In the entries below, the lines from the one with "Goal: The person" through the one with "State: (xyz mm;" are to be copied exactly; both ends count.

- - - -

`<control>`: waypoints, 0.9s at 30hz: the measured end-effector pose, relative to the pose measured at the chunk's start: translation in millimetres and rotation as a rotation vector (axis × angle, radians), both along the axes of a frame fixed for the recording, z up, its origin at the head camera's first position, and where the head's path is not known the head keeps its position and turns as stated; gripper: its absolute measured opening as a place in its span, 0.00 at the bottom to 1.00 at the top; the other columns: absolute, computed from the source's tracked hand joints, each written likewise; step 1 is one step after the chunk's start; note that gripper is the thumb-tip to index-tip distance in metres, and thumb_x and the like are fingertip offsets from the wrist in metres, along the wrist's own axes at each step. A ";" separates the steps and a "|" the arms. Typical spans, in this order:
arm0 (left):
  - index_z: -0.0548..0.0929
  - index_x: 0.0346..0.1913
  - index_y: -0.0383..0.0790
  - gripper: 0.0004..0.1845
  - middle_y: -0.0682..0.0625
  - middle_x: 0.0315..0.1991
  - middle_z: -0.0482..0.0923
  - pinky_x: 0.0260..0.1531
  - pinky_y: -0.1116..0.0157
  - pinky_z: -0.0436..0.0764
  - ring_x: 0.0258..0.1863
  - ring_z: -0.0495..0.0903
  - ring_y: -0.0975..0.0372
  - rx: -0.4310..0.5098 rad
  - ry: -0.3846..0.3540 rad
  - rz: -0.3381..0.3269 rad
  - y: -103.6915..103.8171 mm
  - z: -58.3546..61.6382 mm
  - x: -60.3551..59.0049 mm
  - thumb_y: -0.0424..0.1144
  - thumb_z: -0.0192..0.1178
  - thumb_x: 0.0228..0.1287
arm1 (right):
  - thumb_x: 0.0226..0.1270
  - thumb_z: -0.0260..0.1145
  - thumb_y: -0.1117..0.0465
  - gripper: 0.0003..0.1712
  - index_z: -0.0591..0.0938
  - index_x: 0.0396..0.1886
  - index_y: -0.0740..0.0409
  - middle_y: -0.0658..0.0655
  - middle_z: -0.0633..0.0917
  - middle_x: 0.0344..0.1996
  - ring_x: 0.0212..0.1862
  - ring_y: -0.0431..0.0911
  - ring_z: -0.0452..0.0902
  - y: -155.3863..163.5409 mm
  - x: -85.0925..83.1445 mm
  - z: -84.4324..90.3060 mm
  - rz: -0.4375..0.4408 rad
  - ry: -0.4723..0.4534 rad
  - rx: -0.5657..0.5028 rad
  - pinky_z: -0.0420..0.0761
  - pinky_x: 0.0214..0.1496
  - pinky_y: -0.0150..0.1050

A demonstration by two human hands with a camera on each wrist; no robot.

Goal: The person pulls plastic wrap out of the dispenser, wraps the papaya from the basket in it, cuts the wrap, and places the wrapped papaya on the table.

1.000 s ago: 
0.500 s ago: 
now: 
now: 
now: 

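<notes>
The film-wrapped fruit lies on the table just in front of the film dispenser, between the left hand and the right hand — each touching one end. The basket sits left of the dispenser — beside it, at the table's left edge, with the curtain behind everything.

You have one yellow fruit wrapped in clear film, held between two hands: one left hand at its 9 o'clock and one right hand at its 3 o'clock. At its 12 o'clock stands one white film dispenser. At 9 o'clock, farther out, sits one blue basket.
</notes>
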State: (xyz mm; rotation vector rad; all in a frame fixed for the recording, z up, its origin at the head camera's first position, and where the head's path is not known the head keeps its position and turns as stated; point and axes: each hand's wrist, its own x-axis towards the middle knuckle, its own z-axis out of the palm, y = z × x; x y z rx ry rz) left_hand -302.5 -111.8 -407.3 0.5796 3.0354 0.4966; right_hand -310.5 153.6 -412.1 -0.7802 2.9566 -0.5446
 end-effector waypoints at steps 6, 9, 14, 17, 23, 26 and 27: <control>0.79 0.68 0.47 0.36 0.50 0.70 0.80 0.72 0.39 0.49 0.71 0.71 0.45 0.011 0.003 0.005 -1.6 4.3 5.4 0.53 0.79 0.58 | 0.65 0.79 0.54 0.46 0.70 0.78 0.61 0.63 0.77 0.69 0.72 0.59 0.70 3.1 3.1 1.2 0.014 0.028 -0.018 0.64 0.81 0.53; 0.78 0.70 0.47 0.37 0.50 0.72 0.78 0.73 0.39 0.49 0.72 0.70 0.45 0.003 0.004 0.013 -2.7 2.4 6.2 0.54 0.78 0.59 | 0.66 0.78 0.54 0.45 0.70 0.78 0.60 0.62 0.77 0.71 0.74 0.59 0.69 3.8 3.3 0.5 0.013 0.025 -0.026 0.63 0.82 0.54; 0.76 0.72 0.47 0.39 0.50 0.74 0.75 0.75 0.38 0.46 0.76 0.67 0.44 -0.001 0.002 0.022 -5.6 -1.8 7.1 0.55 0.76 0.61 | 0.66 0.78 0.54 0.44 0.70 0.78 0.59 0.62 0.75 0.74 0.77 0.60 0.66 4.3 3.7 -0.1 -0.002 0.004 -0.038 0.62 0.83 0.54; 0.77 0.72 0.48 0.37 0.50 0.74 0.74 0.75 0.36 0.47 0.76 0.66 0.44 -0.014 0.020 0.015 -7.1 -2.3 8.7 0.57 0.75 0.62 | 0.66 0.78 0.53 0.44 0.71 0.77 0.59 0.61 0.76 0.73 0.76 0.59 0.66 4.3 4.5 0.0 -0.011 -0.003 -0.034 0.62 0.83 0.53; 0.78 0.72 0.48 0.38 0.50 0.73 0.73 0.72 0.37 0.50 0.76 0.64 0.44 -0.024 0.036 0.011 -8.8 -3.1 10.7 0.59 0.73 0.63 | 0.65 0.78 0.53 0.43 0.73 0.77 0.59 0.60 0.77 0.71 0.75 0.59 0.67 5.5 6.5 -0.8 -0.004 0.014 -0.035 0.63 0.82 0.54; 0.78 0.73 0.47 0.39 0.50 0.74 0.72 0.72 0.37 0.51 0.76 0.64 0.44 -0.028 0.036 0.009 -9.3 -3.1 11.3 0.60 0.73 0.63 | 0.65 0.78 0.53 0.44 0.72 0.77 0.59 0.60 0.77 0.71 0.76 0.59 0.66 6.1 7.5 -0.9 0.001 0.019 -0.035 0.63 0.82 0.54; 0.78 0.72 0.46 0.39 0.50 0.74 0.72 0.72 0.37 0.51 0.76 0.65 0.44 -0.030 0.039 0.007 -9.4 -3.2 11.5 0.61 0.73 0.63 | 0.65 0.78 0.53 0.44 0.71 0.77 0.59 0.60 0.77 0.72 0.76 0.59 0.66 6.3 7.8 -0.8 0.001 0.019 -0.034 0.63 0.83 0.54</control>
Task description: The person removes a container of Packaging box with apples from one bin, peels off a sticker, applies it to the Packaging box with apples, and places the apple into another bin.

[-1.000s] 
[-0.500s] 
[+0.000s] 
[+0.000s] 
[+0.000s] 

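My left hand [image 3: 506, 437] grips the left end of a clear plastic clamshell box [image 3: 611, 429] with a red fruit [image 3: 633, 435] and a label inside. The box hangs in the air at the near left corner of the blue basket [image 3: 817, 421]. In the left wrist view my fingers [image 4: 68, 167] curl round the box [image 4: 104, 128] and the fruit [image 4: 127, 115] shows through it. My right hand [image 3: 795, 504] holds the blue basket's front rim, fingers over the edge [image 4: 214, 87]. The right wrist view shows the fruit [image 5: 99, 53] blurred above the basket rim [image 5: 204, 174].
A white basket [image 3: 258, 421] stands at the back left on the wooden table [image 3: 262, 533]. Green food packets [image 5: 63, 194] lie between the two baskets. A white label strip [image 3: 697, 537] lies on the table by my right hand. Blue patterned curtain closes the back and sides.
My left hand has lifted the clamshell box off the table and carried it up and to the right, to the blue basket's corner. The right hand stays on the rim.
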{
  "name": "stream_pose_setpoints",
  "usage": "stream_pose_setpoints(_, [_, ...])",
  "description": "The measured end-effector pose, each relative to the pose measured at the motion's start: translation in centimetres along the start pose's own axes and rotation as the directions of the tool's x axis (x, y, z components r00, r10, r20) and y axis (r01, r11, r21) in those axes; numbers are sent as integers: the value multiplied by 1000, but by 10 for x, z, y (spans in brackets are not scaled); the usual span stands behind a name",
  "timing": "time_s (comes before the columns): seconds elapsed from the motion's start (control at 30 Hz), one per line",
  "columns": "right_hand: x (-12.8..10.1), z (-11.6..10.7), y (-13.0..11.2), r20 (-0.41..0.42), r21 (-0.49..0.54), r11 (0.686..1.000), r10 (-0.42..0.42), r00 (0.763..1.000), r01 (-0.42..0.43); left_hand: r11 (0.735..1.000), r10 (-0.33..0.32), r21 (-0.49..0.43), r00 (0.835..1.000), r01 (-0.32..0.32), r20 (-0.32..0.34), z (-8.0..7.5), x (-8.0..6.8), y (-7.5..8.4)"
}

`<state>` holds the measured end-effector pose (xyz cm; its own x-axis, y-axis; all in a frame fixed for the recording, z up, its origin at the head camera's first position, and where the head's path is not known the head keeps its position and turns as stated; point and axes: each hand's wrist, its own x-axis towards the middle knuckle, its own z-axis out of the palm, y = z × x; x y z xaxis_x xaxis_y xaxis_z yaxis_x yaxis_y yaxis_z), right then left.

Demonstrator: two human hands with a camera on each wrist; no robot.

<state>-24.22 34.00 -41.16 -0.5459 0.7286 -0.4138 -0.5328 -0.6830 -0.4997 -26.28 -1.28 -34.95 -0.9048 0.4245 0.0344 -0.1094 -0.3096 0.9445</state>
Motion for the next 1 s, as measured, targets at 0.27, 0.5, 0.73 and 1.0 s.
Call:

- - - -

Exercise answer:
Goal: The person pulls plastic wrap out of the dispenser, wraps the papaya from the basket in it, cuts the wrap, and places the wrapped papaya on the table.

1.000 s ago: 
0.500 s ago: 
now: 
now: 
now: 

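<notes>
The film-wrapped fruit lies on the table just in front of the film dispenser, between the left hand and the right hand — each touching one end. The basket sits left of the dispenser — beside it, at the table's left edge, with the curtain behind everything.

You have one yellow fruit wrapped in clear film, held between two hands: one left hand at its 9 o'clock and one right hand at its 3 o'clock. At its 12 o'clock stands one white film dispenser. At 9 o'clock, farther out, sits one blue basket.
</notes>
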State: (xyz mm; rotation vector rad; all in a frame fixed for the recording, z up, its origin at the head camera's first position, and where the head's path is not known the head keeps its position and turns as stated; point and axes: each hand's wrist, its own x-axis towards the middle knuckle, its own z-axis out of the palm, y = z × x; x y z rx ry rz) left_hand -302.5 -111.8 -407.3 0.5796 3.0354 0.4966; right_hand -310.5 153.6 -412.1 -0.7802 2.9566 -0.5446

No further output remains for this exercise.